▶ **EXERCISE REQUIREMENTS**
Nothing outside the range below should be printed. Output exactly the lines from the line with "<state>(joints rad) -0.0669" to the line with "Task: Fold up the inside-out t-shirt", both included.

(Data items)

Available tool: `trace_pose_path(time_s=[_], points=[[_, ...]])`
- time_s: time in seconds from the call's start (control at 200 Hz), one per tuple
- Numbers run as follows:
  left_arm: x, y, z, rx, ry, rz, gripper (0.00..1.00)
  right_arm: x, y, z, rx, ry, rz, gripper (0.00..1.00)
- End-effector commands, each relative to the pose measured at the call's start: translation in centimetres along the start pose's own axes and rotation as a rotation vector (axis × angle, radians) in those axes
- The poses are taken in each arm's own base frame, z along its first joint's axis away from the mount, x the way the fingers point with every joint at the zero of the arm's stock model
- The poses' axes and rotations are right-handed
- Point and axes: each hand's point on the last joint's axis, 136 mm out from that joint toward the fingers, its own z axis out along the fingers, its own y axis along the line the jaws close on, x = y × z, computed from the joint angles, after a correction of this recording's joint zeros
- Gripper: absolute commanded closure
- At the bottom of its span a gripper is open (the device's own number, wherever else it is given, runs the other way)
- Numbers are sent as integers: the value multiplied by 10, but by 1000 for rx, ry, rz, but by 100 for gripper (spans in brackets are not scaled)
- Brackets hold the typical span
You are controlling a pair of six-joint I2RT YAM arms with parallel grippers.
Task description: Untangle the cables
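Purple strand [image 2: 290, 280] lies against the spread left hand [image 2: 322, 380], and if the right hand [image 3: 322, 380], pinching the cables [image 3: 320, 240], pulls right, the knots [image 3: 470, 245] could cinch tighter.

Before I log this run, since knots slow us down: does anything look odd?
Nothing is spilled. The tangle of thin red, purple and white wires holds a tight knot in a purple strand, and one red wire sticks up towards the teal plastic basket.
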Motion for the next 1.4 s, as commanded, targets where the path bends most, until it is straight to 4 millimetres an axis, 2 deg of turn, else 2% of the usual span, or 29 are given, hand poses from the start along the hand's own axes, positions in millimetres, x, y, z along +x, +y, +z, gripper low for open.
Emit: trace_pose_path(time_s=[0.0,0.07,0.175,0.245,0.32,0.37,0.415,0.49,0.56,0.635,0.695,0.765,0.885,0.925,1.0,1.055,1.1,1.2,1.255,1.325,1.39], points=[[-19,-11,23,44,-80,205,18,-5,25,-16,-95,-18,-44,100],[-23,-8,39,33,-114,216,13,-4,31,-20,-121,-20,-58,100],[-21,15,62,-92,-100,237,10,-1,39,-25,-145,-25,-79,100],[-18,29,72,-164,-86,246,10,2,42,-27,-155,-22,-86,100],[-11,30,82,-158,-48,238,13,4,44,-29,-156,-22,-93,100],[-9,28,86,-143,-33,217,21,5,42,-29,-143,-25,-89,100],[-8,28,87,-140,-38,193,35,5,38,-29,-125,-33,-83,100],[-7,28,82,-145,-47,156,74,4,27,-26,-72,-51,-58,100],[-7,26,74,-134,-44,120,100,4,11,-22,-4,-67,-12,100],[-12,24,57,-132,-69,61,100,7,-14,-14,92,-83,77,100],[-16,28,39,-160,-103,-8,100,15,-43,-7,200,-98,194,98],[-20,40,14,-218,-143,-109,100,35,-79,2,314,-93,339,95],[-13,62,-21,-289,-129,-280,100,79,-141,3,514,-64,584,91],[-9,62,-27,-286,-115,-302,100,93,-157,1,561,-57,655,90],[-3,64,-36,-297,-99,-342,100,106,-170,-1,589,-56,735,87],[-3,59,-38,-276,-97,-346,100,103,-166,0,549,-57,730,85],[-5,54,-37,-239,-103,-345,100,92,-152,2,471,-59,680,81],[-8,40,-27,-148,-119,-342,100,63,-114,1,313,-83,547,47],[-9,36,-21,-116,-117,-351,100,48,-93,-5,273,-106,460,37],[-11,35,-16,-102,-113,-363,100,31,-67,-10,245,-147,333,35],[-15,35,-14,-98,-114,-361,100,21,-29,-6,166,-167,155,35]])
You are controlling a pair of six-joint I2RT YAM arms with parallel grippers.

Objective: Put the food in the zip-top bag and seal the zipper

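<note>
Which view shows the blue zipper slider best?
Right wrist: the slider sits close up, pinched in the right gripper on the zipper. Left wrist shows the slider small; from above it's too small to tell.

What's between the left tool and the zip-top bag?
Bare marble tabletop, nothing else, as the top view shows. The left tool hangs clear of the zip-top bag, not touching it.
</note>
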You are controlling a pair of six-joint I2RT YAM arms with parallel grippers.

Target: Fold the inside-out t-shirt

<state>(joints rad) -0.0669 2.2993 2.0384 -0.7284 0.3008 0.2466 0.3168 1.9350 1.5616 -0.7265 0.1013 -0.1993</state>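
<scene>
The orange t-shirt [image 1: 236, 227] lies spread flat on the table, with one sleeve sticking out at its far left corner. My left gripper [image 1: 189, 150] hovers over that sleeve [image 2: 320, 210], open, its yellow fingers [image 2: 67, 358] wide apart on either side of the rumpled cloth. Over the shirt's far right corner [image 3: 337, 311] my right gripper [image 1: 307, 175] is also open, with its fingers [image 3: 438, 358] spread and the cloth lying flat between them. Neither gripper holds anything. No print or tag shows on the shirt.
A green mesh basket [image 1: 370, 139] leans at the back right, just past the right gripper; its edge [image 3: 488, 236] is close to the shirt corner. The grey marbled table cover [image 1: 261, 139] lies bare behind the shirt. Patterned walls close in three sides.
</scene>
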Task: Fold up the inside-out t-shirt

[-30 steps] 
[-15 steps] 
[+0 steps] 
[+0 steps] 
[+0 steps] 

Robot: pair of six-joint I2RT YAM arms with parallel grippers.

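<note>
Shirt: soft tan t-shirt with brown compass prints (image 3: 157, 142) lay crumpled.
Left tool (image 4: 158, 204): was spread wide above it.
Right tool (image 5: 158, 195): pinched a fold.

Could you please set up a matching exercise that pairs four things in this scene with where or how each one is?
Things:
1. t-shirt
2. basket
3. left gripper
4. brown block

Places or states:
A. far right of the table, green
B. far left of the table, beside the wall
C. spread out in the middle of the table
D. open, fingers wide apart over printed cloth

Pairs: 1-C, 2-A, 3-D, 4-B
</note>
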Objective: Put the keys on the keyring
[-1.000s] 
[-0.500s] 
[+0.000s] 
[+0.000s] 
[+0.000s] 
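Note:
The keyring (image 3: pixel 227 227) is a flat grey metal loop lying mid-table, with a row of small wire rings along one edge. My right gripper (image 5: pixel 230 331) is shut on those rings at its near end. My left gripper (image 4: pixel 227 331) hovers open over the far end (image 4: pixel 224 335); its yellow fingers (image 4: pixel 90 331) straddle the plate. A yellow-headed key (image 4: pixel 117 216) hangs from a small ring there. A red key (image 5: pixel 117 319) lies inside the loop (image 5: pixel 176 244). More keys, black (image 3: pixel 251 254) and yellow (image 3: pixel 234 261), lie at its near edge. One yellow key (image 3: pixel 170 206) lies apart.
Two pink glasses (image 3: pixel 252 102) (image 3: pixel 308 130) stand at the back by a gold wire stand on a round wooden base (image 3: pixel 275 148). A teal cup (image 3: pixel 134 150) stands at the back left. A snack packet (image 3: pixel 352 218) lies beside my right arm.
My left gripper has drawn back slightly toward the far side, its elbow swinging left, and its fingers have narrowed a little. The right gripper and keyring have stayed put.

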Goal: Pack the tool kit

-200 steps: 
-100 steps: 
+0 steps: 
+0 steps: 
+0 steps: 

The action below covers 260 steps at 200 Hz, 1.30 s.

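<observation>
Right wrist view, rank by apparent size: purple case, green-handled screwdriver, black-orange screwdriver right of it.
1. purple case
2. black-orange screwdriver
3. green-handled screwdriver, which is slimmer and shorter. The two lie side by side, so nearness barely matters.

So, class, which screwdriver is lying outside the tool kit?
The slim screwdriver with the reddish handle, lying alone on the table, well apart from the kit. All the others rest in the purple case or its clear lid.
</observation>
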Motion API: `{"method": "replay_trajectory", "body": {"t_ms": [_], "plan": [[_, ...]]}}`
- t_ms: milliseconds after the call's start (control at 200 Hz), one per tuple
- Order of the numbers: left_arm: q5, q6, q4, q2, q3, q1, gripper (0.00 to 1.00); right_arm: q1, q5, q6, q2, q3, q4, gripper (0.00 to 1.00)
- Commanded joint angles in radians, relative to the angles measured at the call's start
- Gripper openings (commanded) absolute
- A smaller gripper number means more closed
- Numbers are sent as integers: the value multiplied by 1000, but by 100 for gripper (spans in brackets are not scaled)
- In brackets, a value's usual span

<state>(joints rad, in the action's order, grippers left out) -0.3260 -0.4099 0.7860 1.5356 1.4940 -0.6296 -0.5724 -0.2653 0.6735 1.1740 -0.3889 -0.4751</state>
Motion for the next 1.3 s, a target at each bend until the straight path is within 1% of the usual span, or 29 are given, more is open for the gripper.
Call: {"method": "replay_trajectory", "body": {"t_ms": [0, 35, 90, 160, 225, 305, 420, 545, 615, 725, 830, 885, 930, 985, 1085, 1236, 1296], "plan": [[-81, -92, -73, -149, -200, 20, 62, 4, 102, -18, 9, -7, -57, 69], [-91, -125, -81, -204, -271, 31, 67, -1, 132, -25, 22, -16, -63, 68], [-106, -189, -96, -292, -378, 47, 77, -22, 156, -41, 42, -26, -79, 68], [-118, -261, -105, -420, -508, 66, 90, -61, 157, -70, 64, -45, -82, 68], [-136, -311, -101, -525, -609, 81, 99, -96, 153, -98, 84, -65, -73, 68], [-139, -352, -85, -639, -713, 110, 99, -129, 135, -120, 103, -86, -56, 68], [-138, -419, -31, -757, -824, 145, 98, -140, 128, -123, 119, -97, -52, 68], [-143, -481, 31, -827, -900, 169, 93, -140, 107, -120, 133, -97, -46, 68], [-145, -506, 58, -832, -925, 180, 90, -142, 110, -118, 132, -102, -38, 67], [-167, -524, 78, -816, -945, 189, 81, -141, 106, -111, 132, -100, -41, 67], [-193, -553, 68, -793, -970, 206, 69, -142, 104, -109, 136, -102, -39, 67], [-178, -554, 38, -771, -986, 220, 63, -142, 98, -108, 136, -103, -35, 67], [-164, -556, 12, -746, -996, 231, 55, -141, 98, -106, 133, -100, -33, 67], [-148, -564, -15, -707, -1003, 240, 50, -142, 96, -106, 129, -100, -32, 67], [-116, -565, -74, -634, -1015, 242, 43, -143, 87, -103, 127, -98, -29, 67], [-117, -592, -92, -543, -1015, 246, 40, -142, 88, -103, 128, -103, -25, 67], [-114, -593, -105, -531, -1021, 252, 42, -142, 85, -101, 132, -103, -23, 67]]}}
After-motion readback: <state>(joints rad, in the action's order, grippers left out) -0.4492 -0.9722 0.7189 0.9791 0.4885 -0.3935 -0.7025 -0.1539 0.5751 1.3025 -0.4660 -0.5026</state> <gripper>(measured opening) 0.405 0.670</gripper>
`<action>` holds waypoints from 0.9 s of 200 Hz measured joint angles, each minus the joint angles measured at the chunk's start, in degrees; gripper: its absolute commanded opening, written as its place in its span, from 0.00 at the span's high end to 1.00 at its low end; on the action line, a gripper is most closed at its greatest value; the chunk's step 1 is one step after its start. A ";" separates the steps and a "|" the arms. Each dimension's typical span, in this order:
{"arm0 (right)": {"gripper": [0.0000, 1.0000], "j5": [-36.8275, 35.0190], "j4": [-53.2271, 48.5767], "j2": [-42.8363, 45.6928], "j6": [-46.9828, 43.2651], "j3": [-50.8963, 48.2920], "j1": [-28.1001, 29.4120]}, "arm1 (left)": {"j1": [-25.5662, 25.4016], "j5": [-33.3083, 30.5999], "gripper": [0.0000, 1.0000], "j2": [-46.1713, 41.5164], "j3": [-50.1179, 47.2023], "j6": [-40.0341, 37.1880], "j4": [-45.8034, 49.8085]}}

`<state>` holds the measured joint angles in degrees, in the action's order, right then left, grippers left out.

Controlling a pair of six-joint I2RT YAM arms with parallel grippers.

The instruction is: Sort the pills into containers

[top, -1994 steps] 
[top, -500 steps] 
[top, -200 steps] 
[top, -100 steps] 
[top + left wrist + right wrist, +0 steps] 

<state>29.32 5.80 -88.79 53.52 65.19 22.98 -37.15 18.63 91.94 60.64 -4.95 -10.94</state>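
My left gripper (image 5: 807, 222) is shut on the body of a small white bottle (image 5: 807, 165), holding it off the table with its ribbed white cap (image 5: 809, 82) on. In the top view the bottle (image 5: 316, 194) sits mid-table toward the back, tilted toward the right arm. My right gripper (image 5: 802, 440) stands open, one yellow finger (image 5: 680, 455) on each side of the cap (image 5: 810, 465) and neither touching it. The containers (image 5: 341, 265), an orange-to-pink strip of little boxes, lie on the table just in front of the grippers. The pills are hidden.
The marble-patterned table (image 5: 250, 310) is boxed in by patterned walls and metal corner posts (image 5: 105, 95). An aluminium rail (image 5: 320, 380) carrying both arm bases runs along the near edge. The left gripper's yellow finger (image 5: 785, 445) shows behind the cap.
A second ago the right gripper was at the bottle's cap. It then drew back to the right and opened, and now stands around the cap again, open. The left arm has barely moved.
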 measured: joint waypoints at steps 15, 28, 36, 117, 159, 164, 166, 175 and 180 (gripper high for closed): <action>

▶ **EXERCISE RESULT**
<state>(joints rad) -0.0669 2.2993 2.0384 -0.7284 0.3008 0.2466 0.3168 1.9350 1.5616 -0.7265 0.1013 -0.1993</state>
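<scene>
The orange t-shirt [image 1: 236, 227] lies spread flat on the table, with one sleeve sticking out at its far left corner. My left gripper [image 1: 189, 150] hovers over that sleeve [image 2: 320, 210], open, its yellow fingers [image 2: 67, 358] wide apart on either side of the rumpled cloth. Over the shirt's far right corner [image 3: 337, 311] my right gripper [image 1: 307, 175] is also open, with its fingers [image 3: 438, 358] spread and the cloth lying flat between them. Neither gripper holds anything. No print or tag shows on the shirt.
A green mesh basket [image 1: 370, 139] leans at the back right, just past the right gripper; its edge [image 3: 488, 236] is close to the shirt corner. The grey marbled table cover [image 1: 261, 139] lies bare behind the shirt. Patterned walls close in three sides.
</scene>
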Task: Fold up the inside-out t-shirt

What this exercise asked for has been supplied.